There, he finally reestablished contact with his childhood nanny, who gave him the terrible news: his entire family had perished in the Holocaust.
In November 1946, forbidden from entering Israel and helping create the state as his grandfather would have wanted, and bereft of any family, Norman walked to the Massachusetts Avenue Bridge in Washington, which spans Rock Creek Park, and leapt to his death. He was 28.
“Here he was, a Herzl, and he couldn’t do anything to help [the Jews], because he was a Herzl,” said Jerry Klinger, a Washington native who has made it one of his life missions to ensure that Norman is not forgotten.
Klinger, president of the Jewish American Society for Historic Preservation, an organization that identifies and recognizes sites of American Jewish Historical interest, spent five years lobbying to have Norman’s remains reburied next to his family on Jerusalem’s Mount Herzl.
During the long struggle, Klinger convinced Chief Rabbi of Israel Shlomo Amar that the suicide stemmed from Norman’s clinical depression, and that because his death was caused by an illness he should be allowed to be buried in a Jewish cemetery, which normally prohibits suicide victims. Norman was reburied next to his aunt and uncle on December 5, 2007, in the plot for Zionist leaders.
Wednesday’s dedication of the Stephen Theodore Norman garden will mark the first time that one of Herzl’s descendents is honored with a memorial. The estate of Viennese Jews Saul and Lucia Spechter funded the creation of the memorial garden.
Klinger was friendly with Lucia, who died in 2009 at age 100.
Klinger said he was inspired to work for the past decade in Norman’s memory due to his service in the Israeli army in the 1970s.
“They always taught you, you don’t leave anyone behind,” he said. “I was injured in the West Bank [during an operation] and someone picked me up and wouldn’t leave me behind... We do not abandon our own.”

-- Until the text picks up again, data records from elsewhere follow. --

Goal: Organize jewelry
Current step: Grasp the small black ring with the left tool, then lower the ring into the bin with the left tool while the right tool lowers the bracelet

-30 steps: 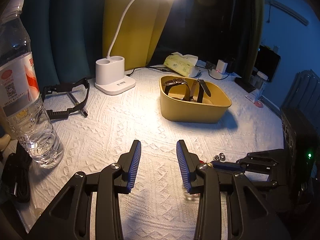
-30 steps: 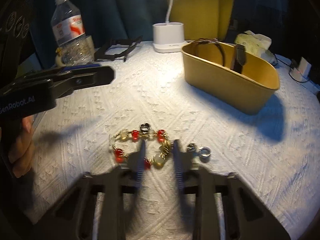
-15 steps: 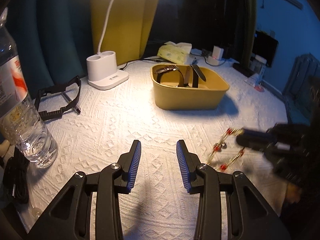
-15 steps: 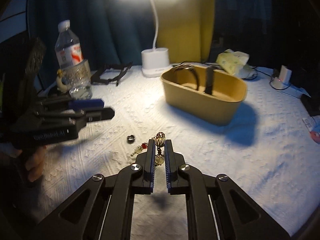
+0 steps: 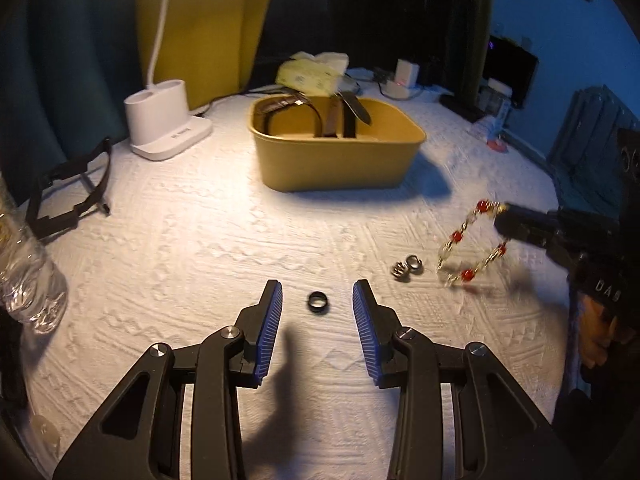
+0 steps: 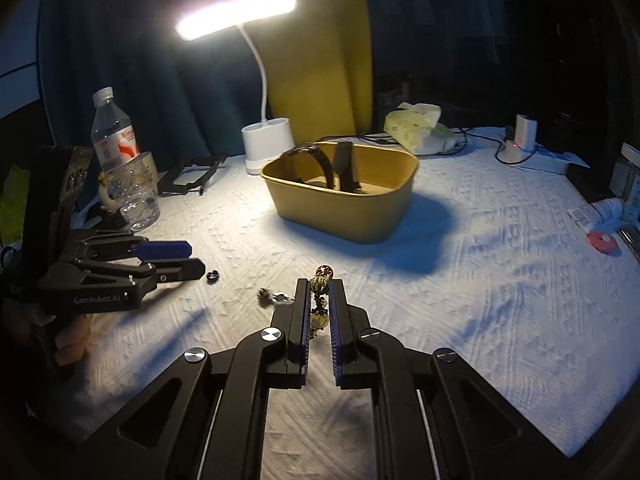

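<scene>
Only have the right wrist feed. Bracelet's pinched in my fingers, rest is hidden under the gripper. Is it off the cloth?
Observer: In the left wrist view the bracelet hangs as an open loop from the right gripper. Its lowest links are blurred just above the cloth, so I cannot tell if they clear it.
Operator: Left gripper on the black ring?
Observer: Not yet. The left gripper is open, and the black ring lies flat on the cloth between its fingertips.
Operator: The small bits near my tips?
Observer: Two silver rings, touching each other, on the cloth between the black ring and the bracelet.
</scene>
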Demonstrator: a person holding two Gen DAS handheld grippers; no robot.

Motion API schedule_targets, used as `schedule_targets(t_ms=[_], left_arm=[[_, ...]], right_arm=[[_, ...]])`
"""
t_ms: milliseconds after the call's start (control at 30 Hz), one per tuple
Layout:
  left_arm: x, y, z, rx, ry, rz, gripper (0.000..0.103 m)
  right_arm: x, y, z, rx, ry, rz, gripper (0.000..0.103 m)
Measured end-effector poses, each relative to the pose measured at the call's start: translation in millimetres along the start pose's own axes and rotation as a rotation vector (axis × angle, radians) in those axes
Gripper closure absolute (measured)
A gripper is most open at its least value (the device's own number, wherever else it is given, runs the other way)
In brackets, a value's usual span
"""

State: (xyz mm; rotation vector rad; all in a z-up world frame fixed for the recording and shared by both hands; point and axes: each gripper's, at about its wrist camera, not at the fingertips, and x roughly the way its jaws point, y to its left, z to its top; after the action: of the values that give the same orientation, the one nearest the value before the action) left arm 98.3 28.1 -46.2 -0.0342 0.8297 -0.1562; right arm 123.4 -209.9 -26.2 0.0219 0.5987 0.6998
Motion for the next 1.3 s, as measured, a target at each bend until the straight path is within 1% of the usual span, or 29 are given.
schedule_targets(t_ms=[133, 233, 267, 433, 633, 700, 833, 933, 1133, 1200, 1300], left_arm=[[13, -9, 0, 0.026, 0.064, 0.038, 0.064], [17, -10, 1, 0.022, 0.081, 0.052, 0.065], [18, -10, 1, 0.019, 0.082, 0.051, 0.074], [21, -9, 4, 0.007, 0.081, 0.062, 0.088], [21, -5, 5, -0.011, 0.072, 0.039, 0.088], [18, -4, 5, -0.019, 0.056, 0.025, 0.088], [1, -9, 9, -0.003, -0.021, 0.029, 0.089], [-15, -9, 18, -0.015, -0.076, -0.007, 0.088], [-31, -4, 43, -0.080, -0.137, -0.074, 0.089], [-38, -6, 53, -0.066, -0.174, -0.085, 0.089], [-41, -9, 65, -0.025, -0.218, -0.057, 0.088]], right_arm=[[-6, -12, -1, 0.024, -0.014, -0.006, 0.094], [-11, -16, 2, 0.024, -0.025, -0.009, 0.094], [-13, -17, 2, 0.024, -0.026, -0.011, 0.094], [-14, -17, 8, 0.013, -0.019, -0.013, 0.094], [-19, -10, 14, -0.025, -0.007, -0.031, 0.094], [-19, -8, 17, -0.026, 0.001, -0.038, 0.094], [-19, -2, 27, -0.045, 0.005, -0.060, 0.094], [-20, 2, 39, -0.045, -0.009, -0.081, 0.094], [-21, 2, 70, -0.028, -0.049, -0.116, 0.094], [-19, -3, 79, -0.015, -0.071, -0.122, 0.094], [-12, -8, 93, -0.002, -0.099, -0.124, 0.094]])
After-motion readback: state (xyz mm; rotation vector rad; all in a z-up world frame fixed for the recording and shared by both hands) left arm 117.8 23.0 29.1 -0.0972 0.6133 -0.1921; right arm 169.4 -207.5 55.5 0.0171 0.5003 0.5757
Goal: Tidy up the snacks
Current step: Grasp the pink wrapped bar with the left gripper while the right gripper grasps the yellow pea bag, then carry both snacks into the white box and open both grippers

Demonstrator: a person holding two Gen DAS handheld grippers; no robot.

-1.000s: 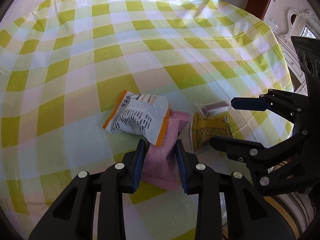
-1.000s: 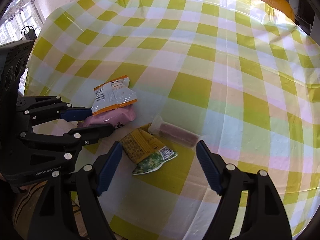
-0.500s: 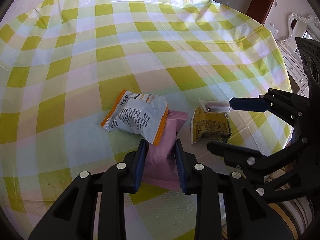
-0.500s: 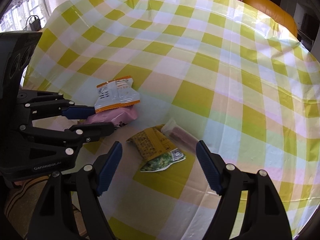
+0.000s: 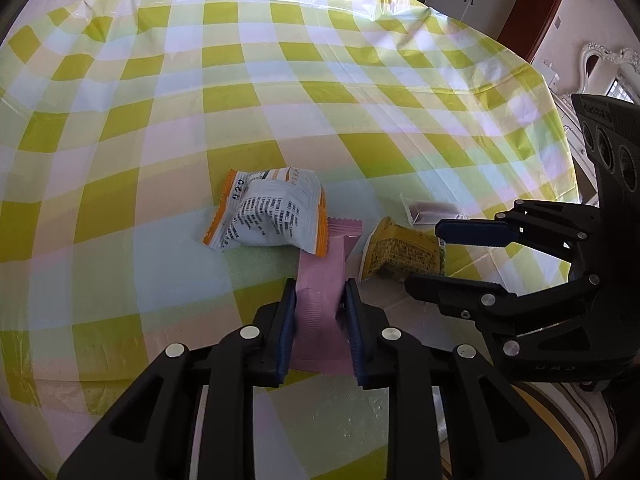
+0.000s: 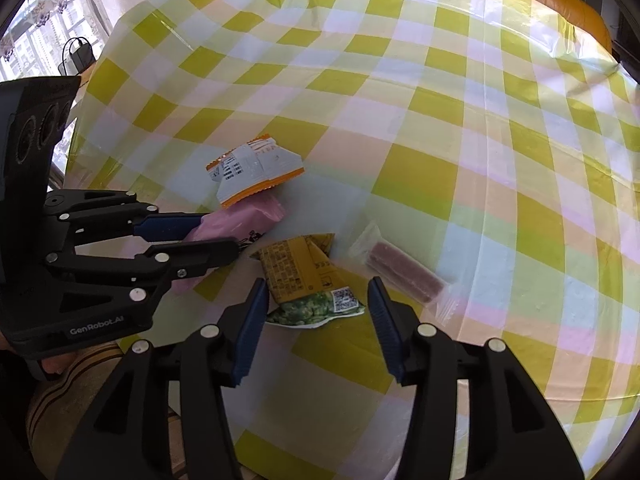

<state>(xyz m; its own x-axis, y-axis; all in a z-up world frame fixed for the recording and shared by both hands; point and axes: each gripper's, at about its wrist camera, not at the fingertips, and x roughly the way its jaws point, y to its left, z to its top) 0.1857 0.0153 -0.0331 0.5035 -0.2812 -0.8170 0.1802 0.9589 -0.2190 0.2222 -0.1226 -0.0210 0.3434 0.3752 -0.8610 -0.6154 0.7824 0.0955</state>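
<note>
My left gripper [image 5: 320, 296] is shut on a pink snack packet [image 5: 322, 280], seen pinched in the right wrist view [image 6: 240, 220]. A white and orange packet [image 5: 272, 216] rests on the pink packet's far end [image 6: 252, 168]. My right gripper [image 6: 316, 296] is open, its fingers on either side of a yellow and green packet [image 6: 308, 276], which also shows in the left wrist view [image 5: 404, 252]. A clear-wrapped brown bar [image 6: 400, 272] lies just right of it [image 5: 430, 210].
The snacks lie near the front edge of a round table with a yellow, white and green checked cloth [image 5: 280, 100]. An orange chair [image 6: 560, 4] stands at the far side. A striped cushion [image 5: 560, 420] is below the table edge.
My left gripper has closed tighter on the pink packet and lifted its near end. My right gripper has come forward so its fingers flank the yellow and green packet.
</note>
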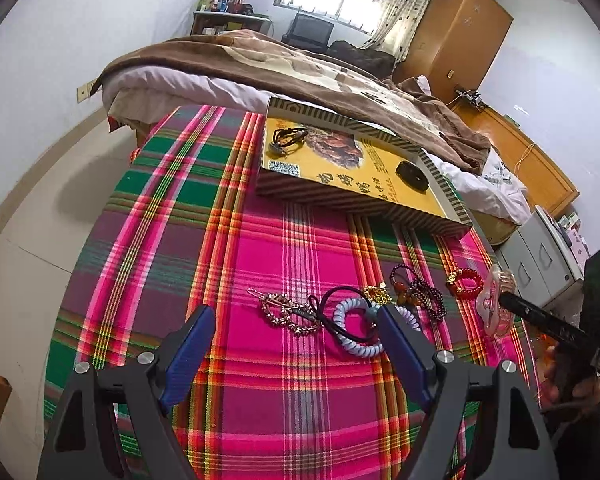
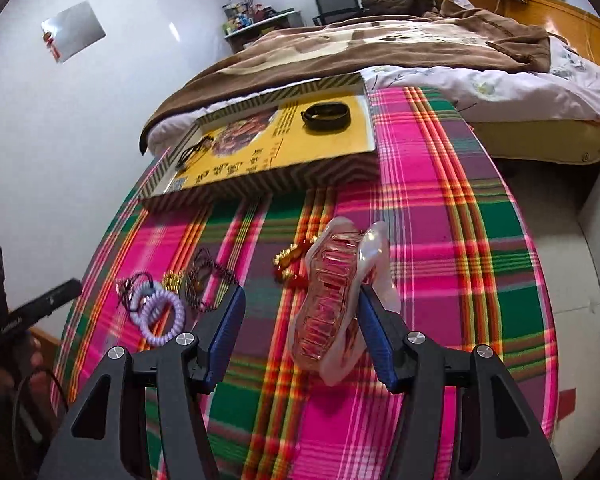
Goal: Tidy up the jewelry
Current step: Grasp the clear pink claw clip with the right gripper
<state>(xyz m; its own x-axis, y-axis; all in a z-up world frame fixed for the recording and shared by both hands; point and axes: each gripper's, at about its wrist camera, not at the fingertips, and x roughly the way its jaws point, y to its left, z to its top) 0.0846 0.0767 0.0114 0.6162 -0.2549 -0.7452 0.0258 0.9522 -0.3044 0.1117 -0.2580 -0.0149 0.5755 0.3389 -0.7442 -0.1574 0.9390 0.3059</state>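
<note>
Jewelry lies on a plaid cloth (image 1: pixel 260 260): a rhinestone hair clip (image 1: pixel 288 312), a lilac spiral hair tie (image 1: pixel 360 328) with a black cord, dark bead bracelets (image 1: pixel 420 292) and a red bead bracelet (image 1: pixel 466 280). A yellow box (image 1: pixel 340 168) holds a black cord bracelet (image 1: pixel 288 138) and a black bangle (image 1: pixel 412 174). My left gripper (image 1: pixel 296 328) is open above the cloth, near the spiral tie. My right gripper (image 2: pixel 300 308) is open around a pink translucent claw clip (image 2: pixel 332 296), whose right side touches the right finger (image 2: pixel 374 328).
A bed with a brown blanket (image 1: pixel 300 68) stands behind the table. A wooden wardrobe (image 1: pixel 460 32) and desk are at the back right. Grey drawers (image 1: pixel 540 248) stand right of the table.
</note>
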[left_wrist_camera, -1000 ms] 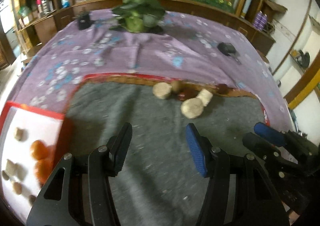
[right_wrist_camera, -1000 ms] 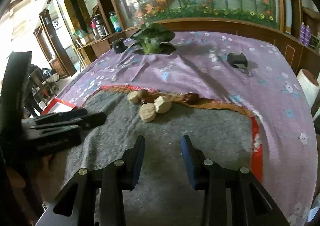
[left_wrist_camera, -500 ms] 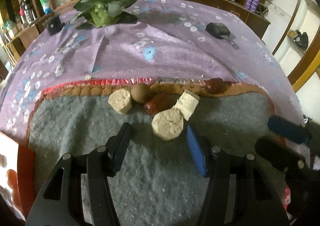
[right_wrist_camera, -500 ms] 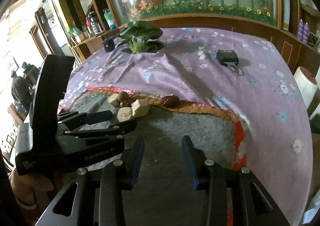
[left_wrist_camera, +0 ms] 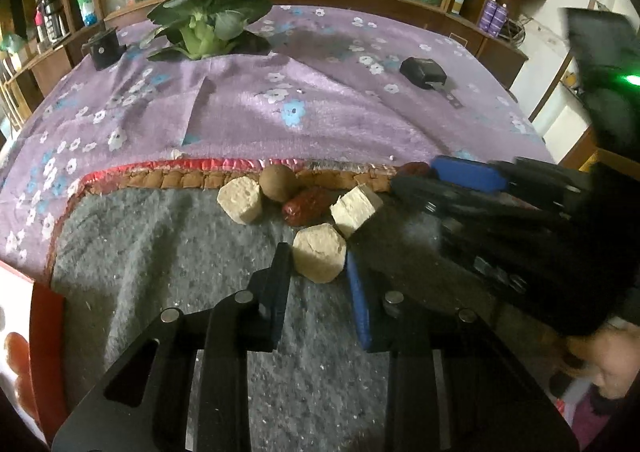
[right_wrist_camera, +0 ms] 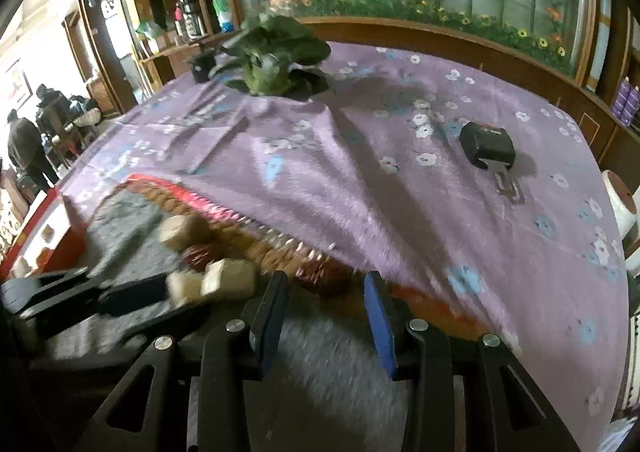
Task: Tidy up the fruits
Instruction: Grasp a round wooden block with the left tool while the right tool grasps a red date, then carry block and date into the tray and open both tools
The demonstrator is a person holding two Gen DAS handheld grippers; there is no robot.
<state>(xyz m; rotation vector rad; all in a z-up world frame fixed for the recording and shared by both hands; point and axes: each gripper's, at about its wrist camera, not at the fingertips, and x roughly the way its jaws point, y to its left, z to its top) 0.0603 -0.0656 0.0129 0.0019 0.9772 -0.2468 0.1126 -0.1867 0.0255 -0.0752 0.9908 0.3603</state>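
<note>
Several fruit pieces lie on the grey felt mat (left_wrist_camera: 168, 292) by its red braided edge. My left gripper (left_wrist_camera: 318, 260) has its fingers closed around a pale round chunk (left_wrist_camera: 319, 258), touching both sides. Beyond it lie a pale cube (left_wrist_camera: 354, 207), a red date (left_wrist_camera: 306, 205), a brown round fruit (left_wrist_camera: 278, 181) and another pale chunk (left_wrist_camera: 241, 199). My right gripper (right_wrist_camera: 326, 284) is open, its fingers either side of a second red date (right_wrist_camera: 326, 278). It also shows in the left wrist view (left_wrist_camera: 436, 179).
A red-rimmed white tray (left_wrist_camera: 40, 316) with orange fruits sits at the mat's left. On the purple flowered cloth (left_wrist_camera: 280, 99) stand a leafy green vegetable (left_wrist_camera: 204, 27), a black box (left_wrist_camera: 103, 49) and a black buckle (left_wrist_camera: 424, 71). People stand far left (right_wrist_camera: 28, 143).
My left gripper moved forward and closed around the pale round chunk. My right gripper advanced left and forward until the second red date sits between its open fingers.
</note>
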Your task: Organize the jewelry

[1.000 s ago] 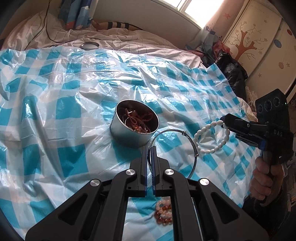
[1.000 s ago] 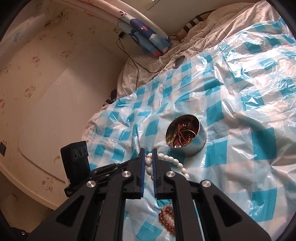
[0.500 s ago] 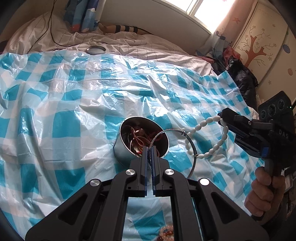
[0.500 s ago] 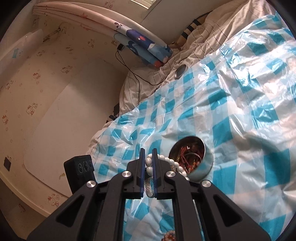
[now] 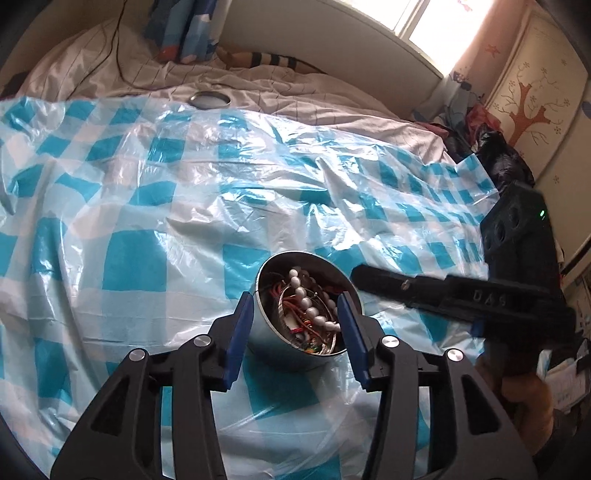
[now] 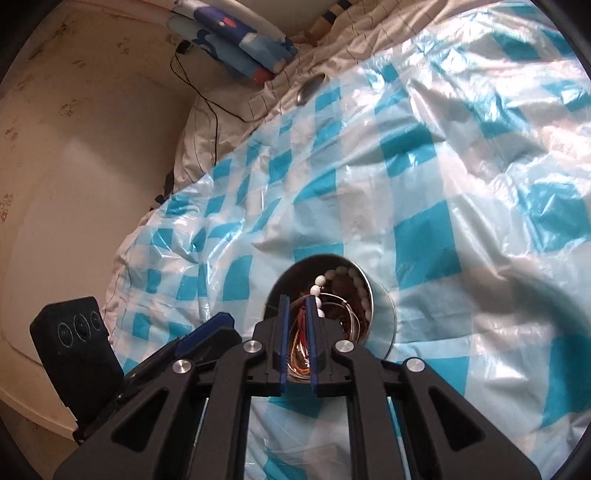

For Klinger, Herzl’s only descendant was left behind in a barely marked grave, forgotten in a Washington cemetery that turned into a dangerous haven for drug dealers.
“I became involved with this odyssey, I thought everyone would have wanted to do the right thing to bring Stephan home to his family,” said Klinger, a former Merrill Lynch senior vice president, who even named his dog Norman in honor of his quest. “I didn’t believe I would have a five-year battle [to rebury him]... and another four and a half years to create this memorial.”
A sentence from Norman’s diary adorns one wall of the garden: “You would be amazed at the Jewish youth in Palestine – they have the mark of freedom,” he wrote in 1945, as skeletal images of Jewish survivors of the Holocaust circulated the globe.
The new garden memorial, tucked between the Herzl Museum and the Stella and Alexander Margulies Education Center, will provide a resting point and quiet spot for tour guides to give explanations, especially to thousands of students who visit Mount Herzl each year.
“You can give a lecture for an hour and a half, and the kids will maybe pick up 30 seconds or a minute,” said Klinger. “All of these young people sitting in a garden area between two museums, most of them are daydreaming. But if they’re looking around and they see that quote, and they see that Israel is for the freedom of the Jewish people, and if they walk away with that understanding, then I did my job, and Stephen did his job, and Herzl did his job.”